AMONT DE LA PUBLICATION DES ARTICLES. EN VÉRIFIANT DES NOUVELLES OU RUMEURS QUI CIRCULENT, CETTE CLINIQUE MARQUE UN CHANGEMENT DANS LA CONCEPTION DU FACT-CHECKING ?_ Dans les années 1920,


un fact-checking avant publication avait en effet déjà été mis en place par le patron du _Time magazine_. À l’époque, il instaure un schéma de production quasi scientifique de l’article. Il


reprend les codes de l’industrie et du taylorisme en affirmant qu’un article doit passer entre quatre mains avant d’être publié : le reporter (qui collecte l’information), le documentaliste


(qui la complète avec d’autres sources), le rédacteur (qui écrit) et enfin le fact-checker (qui vérifie l’ensemble). Cette vision d’un fact-checking avant publication est très ambitieuse et


permet d’atteindre une qualité irréprochable. Mais cela demande du temps et des moyens, ce que n’a plus la presse, qui connaît des problèmes financiers assez rapidement. Aujourd’hui, le


fact-checking avant publication n’est plus pratiqué comme au _Time _en 1920. Tout d’abord car le rythme de production des rédactions l’empêche. Quand on doit rédiger parfois jusqu’à cinq ou


six articles par jour, il est impossible d’enquêter et de pratiquer le fact-checking rigoureusement. Et aujourd’hui, le journaliste est devenu à la fois le reporter, le documentaliste, le


rédacteur et le fact-checkeur. Tout ça est une question de moyens. Le fact-checking est encore aujourd’hui une notion mal définie. Mais on peut dire qu’il y a trois fact-checkings différents


 : celui effectué avant publication, tel que pratiqué par le _Time _à l’époque, celui effectué en temps réel et celui effectué après publication. La « Clinique des rumeurs » marque le début


du fact-checking après publication. Dans les années 1920, le fact-checking avant publication peut être considéré comme du journalisme classique : je donne le fait en vérifiant qu’il est


juste. Mais le fact-checking tel qu’on le connaît maintenant est l’invention d’une rhétorique et d’une pratique nouvelle. > « Le fact-checking est évidemment utile, mais il ne résout >


 rien » Après son arrêt brutal en 1943, cette pratique et cette rhétorique réapparaissent seulement dans les années 2000 sur Internet. Des sites comme _Politifact _apparaissent, et mettent


en doute la parole des politiques en démentant certaines de leurs affirmations. Il y a donc un grand trou entre la Seconde Guerre mondiale et la réapparition de cette pratique. Aujourd’hui,


tous les journaux, toutes les radios et les sites Internet de médias font du fact-checking en permanence. _DANS VOTRE LIVRE, VOUS ATTRIBUEZ À LA « CLINIQUE DES RUMEURS » DE NOMBREUX DÉFAUTS 


: LA RÉDUCTION DE LA RÉALITÉ À UNE OPPOSITION BINAIRE AVEC CETTE RHÉTORIQUE RUMEURS/FAITS, LE SIMPLISME DE L’INFORMATION QUI OCCULTE LES GRANDS DÉBATS OU ENCORE LE RECOURS SYSTÉMATIQUE AUX


POSITIONS D’AUTORITÉS. LES NOMBREUSES RUBRIQUES DE FACT-CHECKING CRÉÉES EN FRANCE À PARTIR DE 2008 ONT-ELLES RÉUSSI À GOMMER CES DÉFAUTS ?_ Les défauts que je relève dans la « Clinique des


rumeurs » sont encore très présents, et on ne peut pas vraiment faire autrement. Mais je ne suis pas contre le fact-checking. Je pense qu’il est évidemment utile, mais qu’il ne résout rien.

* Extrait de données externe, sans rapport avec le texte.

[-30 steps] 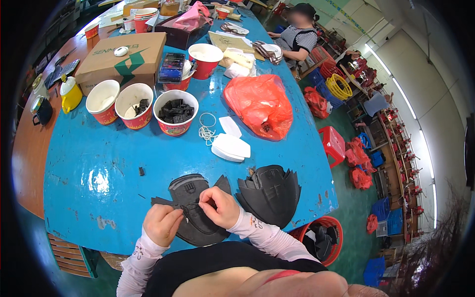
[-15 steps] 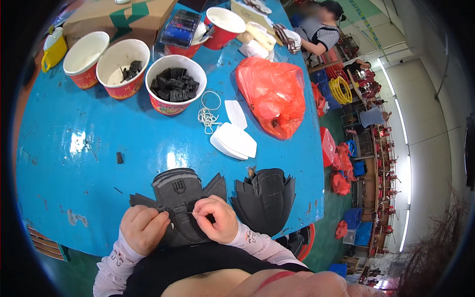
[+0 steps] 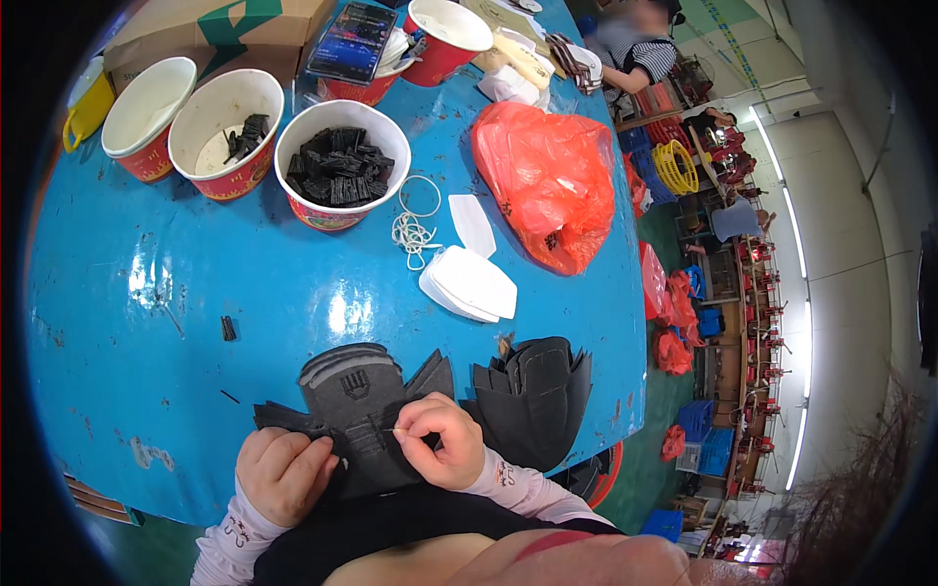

La rhétorique rumeur/faits fait croire que la subjectivité disparaît, alors que le choix de la rumeur que l’on traite est déjà évidemment subjectif. C’est d’ailleurs pour cela qu’il existe


du fact-checking militant, d’extrême droite ou d’extrême gauche. Est-ce que ça reste du fact-checking ? Méthodologiquement oui, mais est-ce qu’on arrive forcément avec cette méthode à une


vérité consensuelle ? C’est plus compliqué. Peut-être qu’il ne faut pas rester les bras croisés face à des énormités qui sont proférées dans l’espace public. Mais est-ce qu’il faut


encapsuler cela dans cette rhétorique rumeur/faits ? Ça, c’est une vraie question.